= Fallacy of four terms =

Formal fallacy that occurs when a syllogism has four (or more) terms

The fallacy of four terms (quaternio terminorum) is the formal fallacy that occurs when a syllogism has four (or more) terms rather than the requisite three, rendering it invalid.

== Definition==
Categorical syllogisms always have three terms:
Major premise: Weapons are dangerous.
Minor premise: Knives are weapons.
Conclusion: Knives are dangerous.

Here, the three terms are: "weapon", "dangerous", and "knife".

Using four terms invalidates the syllogism:

Major premise: Weapons are dangerous.
Minor premise: Balloons are round.
Conclusion: Balloons are dangerous.

Notice that there are four terms: "weapon", "dangerous", "balloon", and "round". The two premises do not connect "balloons" with "dangerous", so the reasoning is invalid. Two premises are not enough to connect four different terms, since in order to establish connection, there must be one term common to both premises.

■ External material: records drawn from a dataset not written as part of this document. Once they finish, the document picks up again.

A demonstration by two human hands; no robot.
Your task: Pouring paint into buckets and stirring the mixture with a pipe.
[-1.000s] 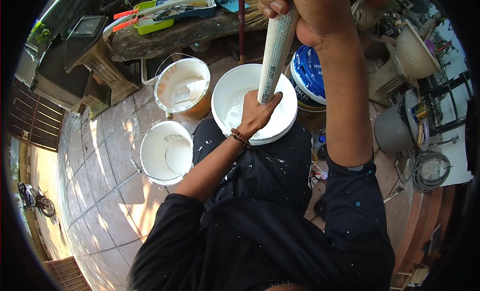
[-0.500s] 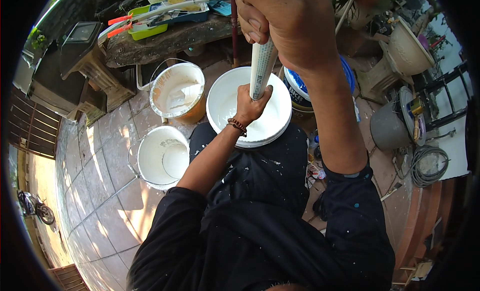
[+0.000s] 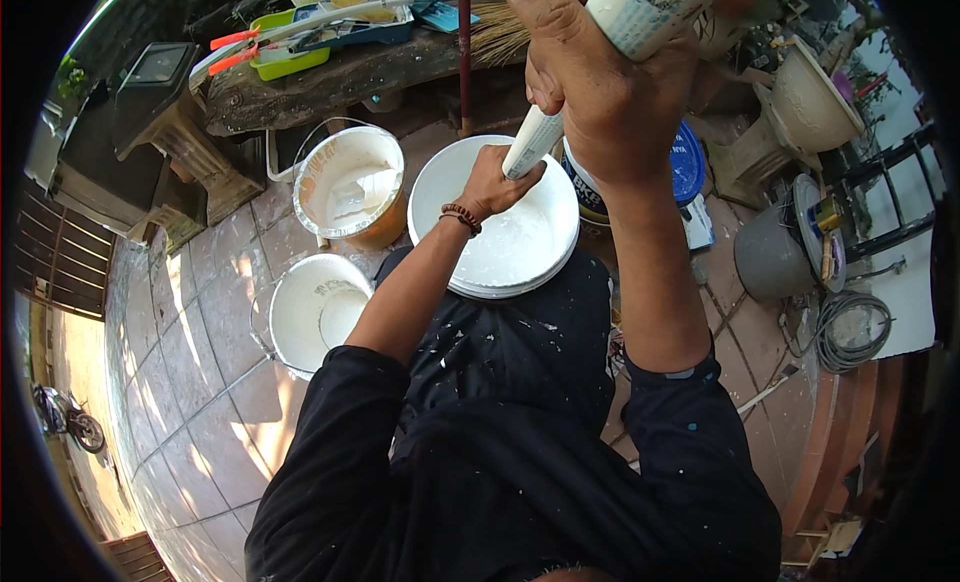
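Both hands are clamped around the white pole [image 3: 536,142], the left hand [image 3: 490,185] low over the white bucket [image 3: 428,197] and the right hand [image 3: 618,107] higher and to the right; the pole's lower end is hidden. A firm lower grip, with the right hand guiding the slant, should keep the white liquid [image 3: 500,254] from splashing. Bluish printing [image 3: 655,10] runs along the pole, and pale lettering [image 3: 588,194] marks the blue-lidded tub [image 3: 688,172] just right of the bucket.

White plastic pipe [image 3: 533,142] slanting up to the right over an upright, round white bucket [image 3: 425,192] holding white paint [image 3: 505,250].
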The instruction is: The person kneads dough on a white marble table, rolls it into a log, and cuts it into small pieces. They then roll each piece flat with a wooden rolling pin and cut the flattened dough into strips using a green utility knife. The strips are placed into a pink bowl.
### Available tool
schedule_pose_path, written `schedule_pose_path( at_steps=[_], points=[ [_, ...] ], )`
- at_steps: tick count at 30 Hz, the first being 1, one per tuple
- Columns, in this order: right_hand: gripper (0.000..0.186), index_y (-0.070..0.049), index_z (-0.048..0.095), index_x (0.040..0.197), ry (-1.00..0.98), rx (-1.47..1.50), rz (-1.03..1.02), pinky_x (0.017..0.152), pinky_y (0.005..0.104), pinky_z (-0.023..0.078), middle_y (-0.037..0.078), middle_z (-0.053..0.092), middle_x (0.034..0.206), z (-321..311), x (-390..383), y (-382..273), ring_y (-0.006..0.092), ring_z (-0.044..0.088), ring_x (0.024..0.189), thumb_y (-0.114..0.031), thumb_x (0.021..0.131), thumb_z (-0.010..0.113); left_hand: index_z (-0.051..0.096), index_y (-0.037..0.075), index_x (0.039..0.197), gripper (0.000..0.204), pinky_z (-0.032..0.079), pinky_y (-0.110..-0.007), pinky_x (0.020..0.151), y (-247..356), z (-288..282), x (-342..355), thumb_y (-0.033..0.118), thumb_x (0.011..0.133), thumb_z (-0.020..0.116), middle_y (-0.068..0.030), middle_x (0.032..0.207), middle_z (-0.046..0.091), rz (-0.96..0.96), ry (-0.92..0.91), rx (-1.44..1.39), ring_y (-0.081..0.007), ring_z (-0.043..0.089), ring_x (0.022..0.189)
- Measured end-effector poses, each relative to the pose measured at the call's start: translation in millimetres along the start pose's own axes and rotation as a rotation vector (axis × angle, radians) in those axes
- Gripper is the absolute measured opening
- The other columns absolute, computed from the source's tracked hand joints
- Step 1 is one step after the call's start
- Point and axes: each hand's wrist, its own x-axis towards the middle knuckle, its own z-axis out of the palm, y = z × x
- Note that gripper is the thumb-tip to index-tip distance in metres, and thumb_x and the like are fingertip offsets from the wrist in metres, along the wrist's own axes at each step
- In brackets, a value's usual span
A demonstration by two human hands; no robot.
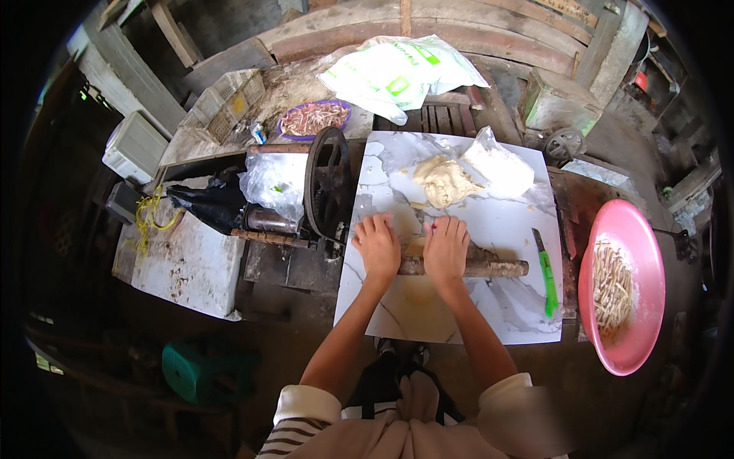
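A wooden rolling pin (497, 268) lies crosswise on a white marble-patterned board (505, 314). My left hand (377, 243) and my right hand (446, 243) press down on it side by side, palms over the wood and fingers reaching forward past it. A thin, pale yellow sheet of dough (419, 291) shows on the board between my forearms, partly hidden by the pin. Beyond my fingers sits a lump of dough (446, 181). A clear plastic bag of white powder (501, 167) stands to its right. Right of the pin lies a green-handled utility knife (547, 275).
A hand-wheel machine (325, 183) with plastic over it stands close left of the board. At right, a pink basin (648, 287) holds cut strips. A purple tray (348, 115) of strips and a white-green sack (405, 73) lie behind. A green stool (187, 371) stands lower left.
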Motion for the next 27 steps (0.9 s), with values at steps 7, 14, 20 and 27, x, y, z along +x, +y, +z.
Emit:
schedule_pose_path(
  at_steps=[7,14,20,27],
  points=[
    [0.028,-0.004,0.05,0.097,0.071,-0.042,-0.167,0.092,0.0476,0.035,0.015,0.049,0.099,-28,-59,-1,0.0329,0.045,0.099,-0.026,0.083,0.059,0.052,0.009,0.11,0.019,0.033,-0.047,0.081,-4,-24,-71,0.01,0.091,0.047,-0.0115,0.104,0.05,-0.107,-0.069,-0.196,-0.0329,0.044,0.101],
    [0.027,-0.003,0.048,0.097,0.013,-0.047,-0.032,0.093,0.0474,0.034,0.015,0.048,0.099,-1,-1,-2,0.0326,0.045,0.101,-0.026,0.086,0.057,0.052,0.009,0.108,0.018,0.033,-0.047,0.082,0,-3,-5,0.008,0.09,0.047,-0.0121,0.105,0.048,-0.092,0.03,-0.154,-0.0331,0.042,0.102],
    [0.027,-0.003,0.048,0.096,-0.013,0.004,0.023,0.094,0.0479,0.034,0.016,0.048,0.099,8,12,-2,0.0332,0.045,0.101,-0.028,0.087,0.055,0.052,0.01,0.107,0.02,0.032,-0.048,0.083,1,3,4,0.008,0.088,0.049,-0.0125,0.104,0.048,0.003,0.047,-0.105,-0.0336,0.041,0.102],
    [0.029,-0.003,0.047,0.098,0.068,-0.059,-0.125,0.096,0.0498,0.033,0.016,0.049,0.106,-17,-55,-2,0.034,0.044,0.106,-0.027,0.084,0.058,0.053,0.009,0.107,0.027,0.031,-0.048,0.083,-4,-25,-63,0.001,0.081,0.051,-0.0129,0.107,0.045,-0.009,-0.091,-0.222,-0.0346,0.038,0.102]
  ],
)
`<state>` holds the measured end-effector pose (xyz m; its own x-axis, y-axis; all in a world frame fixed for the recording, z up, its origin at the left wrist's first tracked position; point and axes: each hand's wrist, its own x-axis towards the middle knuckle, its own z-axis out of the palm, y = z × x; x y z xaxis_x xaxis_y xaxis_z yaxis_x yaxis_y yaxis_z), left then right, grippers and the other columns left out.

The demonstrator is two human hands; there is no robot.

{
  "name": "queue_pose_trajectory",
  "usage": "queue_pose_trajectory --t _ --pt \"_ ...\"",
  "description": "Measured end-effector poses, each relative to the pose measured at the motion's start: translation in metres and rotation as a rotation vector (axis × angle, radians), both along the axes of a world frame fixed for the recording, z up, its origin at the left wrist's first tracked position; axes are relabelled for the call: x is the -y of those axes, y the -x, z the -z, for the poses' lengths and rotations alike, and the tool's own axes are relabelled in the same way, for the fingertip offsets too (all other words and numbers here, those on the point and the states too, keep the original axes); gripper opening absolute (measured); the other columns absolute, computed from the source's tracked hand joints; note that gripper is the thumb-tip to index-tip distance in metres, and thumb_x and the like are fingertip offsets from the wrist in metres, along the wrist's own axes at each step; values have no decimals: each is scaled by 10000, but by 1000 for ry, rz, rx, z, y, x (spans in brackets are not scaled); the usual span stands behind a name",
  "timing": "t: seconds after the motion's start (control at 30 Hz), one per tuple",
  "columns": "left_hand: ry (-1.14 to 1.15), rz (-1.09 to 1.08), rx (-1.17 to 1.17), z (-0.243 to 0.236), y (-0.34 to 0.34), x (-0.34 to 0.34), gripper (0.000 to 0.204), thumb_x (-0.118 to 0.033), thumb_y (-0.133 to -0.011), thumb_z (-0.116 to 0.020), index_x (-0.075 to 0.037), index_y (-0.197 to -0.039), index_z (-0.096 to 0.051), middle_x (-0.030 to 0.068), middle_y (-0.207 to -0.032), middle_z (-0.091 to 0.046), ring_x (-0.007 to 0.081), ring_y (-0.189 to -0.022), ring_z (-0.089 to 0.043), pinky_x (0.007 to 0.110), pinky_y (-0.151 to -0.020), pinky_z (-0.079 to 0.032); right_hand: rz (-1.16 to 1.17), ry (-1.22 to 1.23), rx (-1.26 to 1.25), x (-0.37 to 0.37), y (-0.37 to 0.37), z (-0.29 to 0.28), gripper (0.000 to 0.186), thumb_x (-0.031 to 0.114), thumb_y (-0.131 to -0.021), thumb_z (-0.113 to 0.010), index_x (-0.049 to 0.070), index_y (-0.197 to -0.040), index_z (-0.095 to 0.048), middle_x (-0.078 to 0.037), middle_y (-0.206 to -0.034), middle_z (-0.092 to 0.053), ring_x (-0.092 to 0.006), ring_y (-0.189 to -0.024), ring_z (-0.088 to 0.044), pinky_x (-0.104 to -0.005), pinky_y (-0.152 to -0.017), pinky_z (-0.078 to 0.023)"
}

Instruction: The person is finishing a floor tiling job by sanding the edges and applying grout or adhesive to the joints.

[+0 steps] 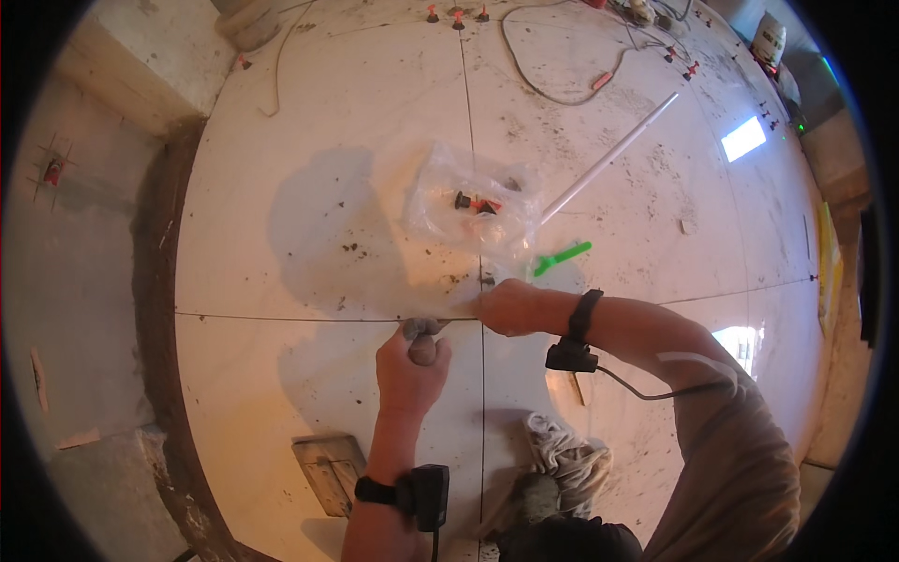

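Note:
Pale floor tiles [281, 393] meet at a dark cross-shaped joint in front of me. My left hand [409, 368] is closed around a hand tool [423, 350] with a rounded, brownish handle end. A thin part of it seems to lie along the crosswise joint; its full shape is hidden. Just right of it, my right hand [512, 307] has its fingers bent down at the crossing, and whatever they hold cannot be made out. Beyond it lies a clear plastic bag [435, 187] with red and black tile levelers [482, 204]. A green forked wrench [563, 258] lies beside the bag.
A long white rod [611, 157] points away to the right. Near me are a crumpled cloth [571, 459] and a flat rectangular plate [330, 473]. A cable [524, 80] and more levelers [458, 19] are at the far side. A wall edge [164, 253] runs along the left.

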<state>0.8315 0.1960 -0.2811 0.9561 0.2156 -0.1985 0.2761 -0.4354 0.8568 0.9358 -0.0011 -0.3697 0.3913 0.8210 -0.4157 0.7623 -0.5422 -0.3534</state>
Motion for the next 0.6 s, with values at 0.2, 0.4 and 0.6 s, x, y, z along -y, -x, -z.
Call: queue_pose_trajectory --t 0.2,0.4,0.6 --pt "53 -18 98 18 2 -5 176 -93 -761 -721 -14 -910 -670 131 -825 -693 246 -762 -673 323 -764 -526 305 -177 112 7 40 20 178 126 -860 -561 79 -1011 -643 -154 -1026 -612 -320 -832 -671 -451 -649 -557" --pt "113 -31 103 32 16 -12 202 -88 -767 -752 5 -932 -683 96 -815 -690 178 -755 -644 308 -754 -521 451 -213 248 -4 66 20 110 119 -801 -590 78 -891 -638 -101 -959 -588 -282 -883 -636 -388 -667 -562" --pt "232 -117 -49 20 10 -4 157 -4 -779 -753 -15 -911 -670 1 -852 -651 82 -779 -590 248 -722 -501 618 -324 220 -6 71 34 88 98 -798 -598 77 -880 -625 -129 -977 -607 -302 -871 -666 -416 -679 -564"
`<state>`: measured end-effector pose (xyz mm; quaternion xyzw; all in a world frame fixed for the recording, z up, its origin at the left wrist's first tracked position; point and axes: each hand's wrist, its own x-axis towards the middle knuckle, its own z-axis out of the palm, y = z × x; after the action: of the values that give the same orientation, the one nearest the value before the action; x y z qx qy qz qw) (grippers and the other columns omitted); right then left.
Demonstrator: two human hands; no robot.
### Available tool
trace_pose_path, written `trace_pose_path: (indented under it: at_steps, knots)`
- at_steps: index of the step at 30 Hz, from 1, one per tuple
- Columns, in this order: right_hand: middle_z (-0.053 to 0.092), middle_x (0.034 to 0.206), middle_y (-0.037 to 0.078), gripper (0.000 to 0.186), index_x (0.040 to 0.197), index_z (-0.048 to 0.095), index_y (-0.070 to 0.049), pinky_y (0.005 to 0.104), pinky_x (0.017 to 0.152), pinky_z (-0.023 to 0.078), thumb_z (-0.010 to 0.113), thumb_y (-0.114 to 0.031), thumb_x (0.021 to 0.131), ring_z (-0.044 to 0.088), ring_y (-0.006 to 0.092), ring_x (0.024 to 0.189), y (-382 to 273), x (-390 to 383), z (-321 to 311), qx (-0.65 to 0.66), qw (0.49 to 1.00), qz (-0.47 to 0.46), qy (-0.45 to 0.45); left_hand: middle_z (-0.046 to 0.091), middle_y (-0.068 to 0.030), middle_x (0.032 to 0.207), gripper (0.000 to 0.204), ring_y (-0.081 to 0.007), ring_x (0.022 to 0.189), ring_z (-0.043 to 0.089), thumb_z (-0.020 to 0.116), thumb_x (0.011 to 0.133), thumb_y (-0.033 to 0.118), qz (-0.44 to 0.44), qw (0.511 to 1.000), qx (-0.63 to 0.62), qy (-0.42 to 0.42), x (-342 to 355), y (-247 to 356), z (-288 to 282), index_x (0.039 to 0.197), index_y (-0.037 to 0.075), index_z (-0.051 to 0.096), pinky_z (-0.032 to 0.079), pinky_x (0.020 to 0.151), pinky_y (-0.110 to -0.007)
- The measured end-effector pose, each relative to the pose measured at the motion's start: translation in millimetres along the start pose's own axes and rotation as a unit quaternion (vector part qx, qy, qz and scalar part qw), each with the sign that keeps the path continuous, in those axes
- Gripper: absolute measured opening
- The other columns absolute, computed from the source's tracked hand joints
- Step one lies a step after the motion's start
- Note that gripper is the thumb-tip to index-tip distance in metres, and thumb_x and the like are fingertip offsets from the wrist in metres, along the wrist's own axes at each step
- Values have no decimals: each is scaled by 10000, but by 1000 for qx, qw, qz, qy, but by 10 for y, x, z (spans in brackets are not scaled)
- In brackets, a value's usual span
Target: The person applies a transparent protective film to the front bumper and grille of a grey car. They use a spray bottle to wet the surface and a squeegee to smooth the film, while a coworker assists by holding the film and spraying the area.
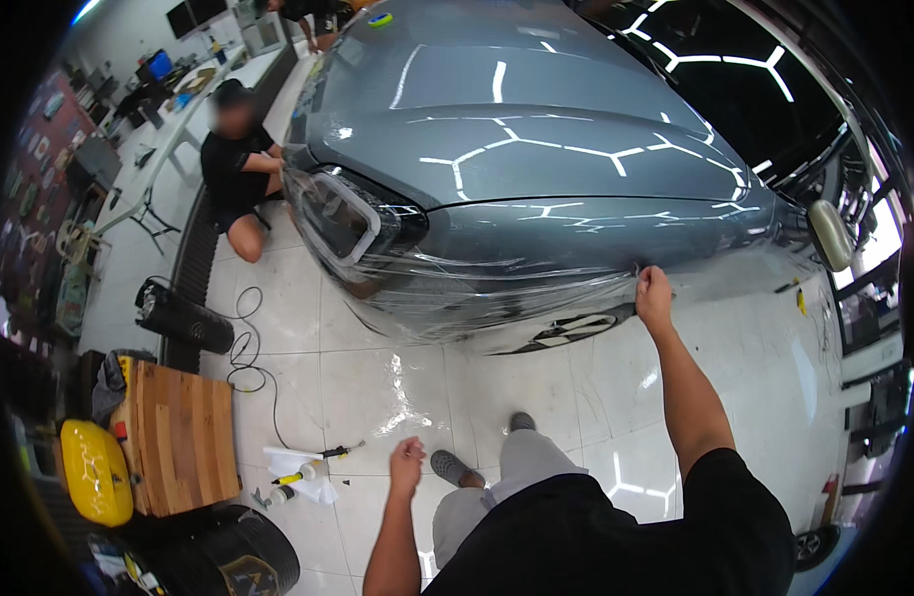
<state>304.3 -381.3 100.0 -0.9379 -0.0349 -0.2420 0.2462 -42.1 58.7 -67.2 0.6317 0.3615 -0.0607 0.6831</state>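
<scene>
A grey car (576, 159) fills the upper middle, its hood and front fender toward me. Clear film (457, 298) hangs in wrinkled folds over the fender, the headlight (338, 214) and the area above the front wheel (576, 330). My right hand (653, 296) is raised at the fender, fingers closed on the film's edge above the wheel. Lower down, my left hand (407, 465) is held in the air over the floor, away from the car. Its fingers are curled; whether anything small is inside them is hidden.
A co-worker (240, 164) crouches at the car's front corner, hands near the bumper. Left of me are a wooden box (184, 437), a yellow case (97, 472), a black drum (209, 551) and a black cylinder (184, 316). A hose (268, 372) and bottles (300, 475) lie on the tiles.
</scene>
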Motion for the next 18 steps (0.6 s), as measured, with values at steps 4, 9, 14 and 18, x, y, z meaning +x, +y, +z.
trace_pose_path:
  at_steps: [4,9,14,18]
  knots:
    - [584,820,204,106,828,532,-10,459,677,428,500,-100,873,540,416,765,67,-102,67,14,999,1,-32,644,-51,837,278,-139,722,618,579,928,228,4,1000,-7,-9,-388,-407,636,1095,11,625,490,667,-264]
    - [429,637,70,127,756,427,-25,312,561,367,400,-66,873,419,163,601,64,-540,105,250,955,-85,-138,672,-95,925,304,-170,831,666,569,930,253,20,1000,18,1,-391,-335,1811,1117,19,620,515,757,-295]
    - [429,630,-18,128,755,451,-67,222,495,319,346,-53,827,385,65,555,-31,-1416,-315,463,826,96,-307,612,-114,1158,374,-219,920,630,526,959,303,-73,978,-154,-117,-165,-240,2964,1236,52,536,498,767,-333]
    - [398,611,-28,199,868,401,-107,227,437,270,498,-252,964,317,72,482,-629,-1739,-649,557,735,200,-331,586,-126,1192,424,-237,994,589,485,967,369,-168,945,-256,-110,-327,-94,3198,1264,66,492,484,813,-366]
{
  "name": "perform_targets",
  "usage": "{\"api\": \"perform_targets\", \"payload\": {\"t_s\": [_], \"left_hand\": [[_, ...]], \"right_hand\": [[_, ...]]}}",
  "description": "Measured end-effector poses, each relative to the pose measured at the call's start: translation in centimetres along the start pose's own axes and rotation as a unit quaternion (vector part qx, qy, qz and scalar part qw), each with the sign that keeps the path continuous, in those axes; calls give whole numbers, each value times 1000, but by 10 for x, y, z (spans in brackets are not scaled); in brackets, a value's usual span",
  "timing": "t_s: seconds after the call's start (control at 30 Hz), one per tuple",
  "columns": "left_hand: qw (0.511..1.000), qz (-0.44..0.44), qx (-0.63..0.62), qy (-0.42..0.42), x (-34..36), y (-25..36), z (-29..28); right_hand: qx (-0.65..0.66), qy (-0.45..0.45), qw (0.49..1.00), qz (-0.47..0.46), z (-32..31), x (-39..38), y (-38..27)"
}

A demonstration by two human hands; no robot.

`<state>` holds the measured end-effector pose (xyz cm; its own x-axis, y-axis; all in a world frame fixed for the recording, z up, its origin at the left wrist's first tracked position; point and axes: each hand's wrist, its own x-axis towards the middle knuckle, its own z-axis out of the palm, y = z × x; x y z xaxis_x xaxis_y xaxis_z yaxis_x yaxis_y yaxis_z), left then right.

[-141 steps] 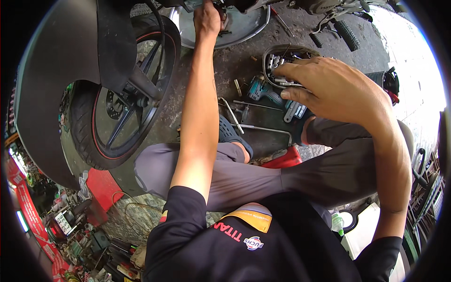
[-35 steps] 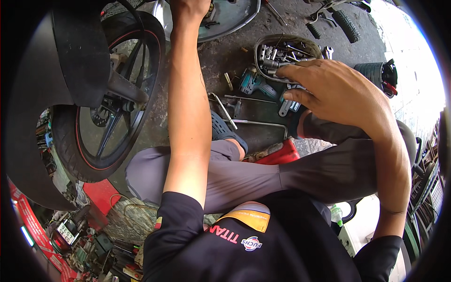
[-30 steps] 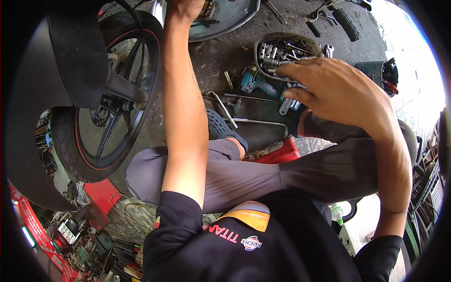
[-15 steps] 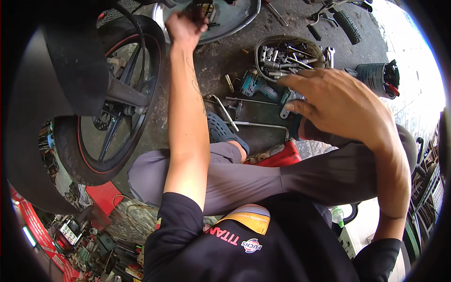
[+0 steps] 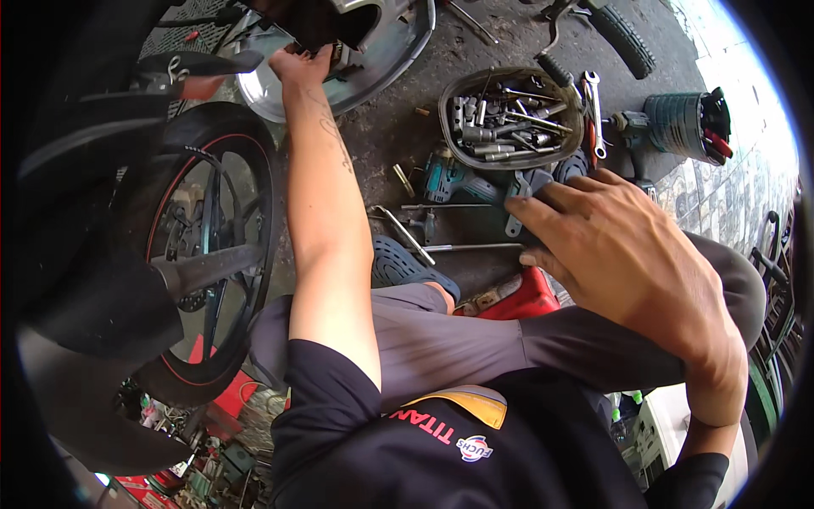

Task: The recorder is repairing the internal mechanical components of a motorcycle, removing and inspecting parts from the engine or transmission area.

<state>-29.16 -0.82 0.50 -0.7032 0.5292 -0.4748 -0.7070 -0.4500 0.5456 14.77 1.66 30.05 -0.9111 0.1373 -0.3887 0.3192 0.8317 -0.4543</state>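
My left hand (image 5: 300,69) reaches far forward over a wide metal pan (image 5: 386,78). Its fingers are bent closed at the underside of a dark machine part (image 5: 298,21), and what they grip there is hidden. My right hand (image 5: 623,246) hangs in the air above my right leg, thumb and fingers apart, with nothing in it. Beyond its fingertips lies an adjustable wrench (image 5: 518,222) on the ground. A teal cordless power tool (image 5: 454,180) rests beside that wrench. Farther off stands a basin (image 5: 445,127) full of sockets and other metal tools.
A motorcycle wheel (image 5: 263,204) with a red rim line stands on my left. Metal rods (image 5: 475,248) and a bent wrench (image 5: 405,236) lie before my clog (image 5: 411,270). A combination wrench (image 5: 593,119) and a teal bucket (image 5: 678,127) are at the right. A red case (image 5: 521,297) sits beyond my legs.
The whole view has shifted, and the dark machine part now shows at the top. My left hand has moved in against it. My right hand has come lower and nearer, still empty.
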Motion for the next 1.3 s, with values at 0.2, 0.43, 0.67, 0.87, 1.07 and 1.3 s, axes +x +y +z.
{"api": "perform_targets", "payload": {"t_s": [0.2, 0.43, 0.67, 0.87, 1.07, 1.3], "left_hand": [[979, 96, 30, -177, -10, -8, 22], [991, 92, 93, -26, -61, 8, 14], [943, 225, 156, -191, -140, 16, 36], [879, 285, 324, -201, -182, 40, 73], [840, 312, 372, -243, -180, 46, 83], [809, 351, 434, -182, -178, 50, 92]], "right_hand": [[-9, 25, 1000, 5, -2, 1, -1], [7, -34, 999, 13, -11, 4, -15], [18, -78, 997, 4, -11, 10, -31], [76, -84, 994, -2, 10, 24, -31], [78, -100, 992, 6, 42, 19, -28], [104, -92, 990, 13, 47, 21, -24]]}}
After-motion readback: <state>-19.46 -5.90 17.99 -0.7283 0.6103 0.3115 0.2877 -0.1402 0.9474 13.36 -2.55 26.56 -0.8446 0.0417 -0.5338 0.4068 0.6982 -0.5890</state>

In everyday reasoning, the fallacy of four terms occurs most frequently by equivocation: using the same word or phrase but with a different meaning each time, creating a fourth term even though only three distinct words are used. The resulting argument sounds like the (valid) first example above, but is in fact structured like the invalid second example:

Major premise: Nothing is better than eternal happiness.
Minor premise: A ham sandwich is better than nothing.
Conclusion: A ham sandwich is better than eternal happiness.

The word "nothing" in the example above has two meanings, as presented: "nothing is better" means the thing being named has the highest value possible (there exists nothing better); "better than nothing" means only that the thing being described has some value (more than the implied zero value of nothing). Therefore, "nothing" acts as two different terms in this example, thus creating the fallacy of four terms.

The fallacy of four terms also applies to syllogisms that contain five or six terms.

==Reducing terms==
Sometimes a syllogism that is apparently fallacious because it is stated with more than three terms can be translated into an equivalent, valid three term syllogism. For example:

Major premise: No humans are immortal.
Minor premise: All Greeks are people.
Conclusion: All Greeks are mortal.

This EAE-1 syllogism apparently has five terms: "humans", "immortal", "Greeks", "people", and "mortal". But it can be rewritten as a standard form AAA-1 syllogism by first substituting the synonymous term "humans" for "people" and then by reducing the complementary term "immortal" in the first premise using the immediate inference known as obversion (that is, the statement "No humans are immortal." is equivalent to the statement "All humans are mortal.").

==Classification==
The fallacy of four terms is a syllogistic fallacy. Types of syllogism to which it applies include statistical syllogism, hypothetical syllogism, and categorical syllogism, all of which must have exactly three terms. Because it applies to the argument's form, as opposed to the argument's content, it is classified as a formal fallacy.

Equivocation of the middle term is a frequently cited source of a fourth term being added to a syllogism; both of the equivocation examples above affect the middle term of the syllogism. Consequently this common error itself has been given its own name: the fallacy of the ambiguous middle. An argument that commits the ambiguous middle fallacy blurs the line between formal and informal (material) fallacies, however it is usually considered an informal fallacy because the argument's form appears valid.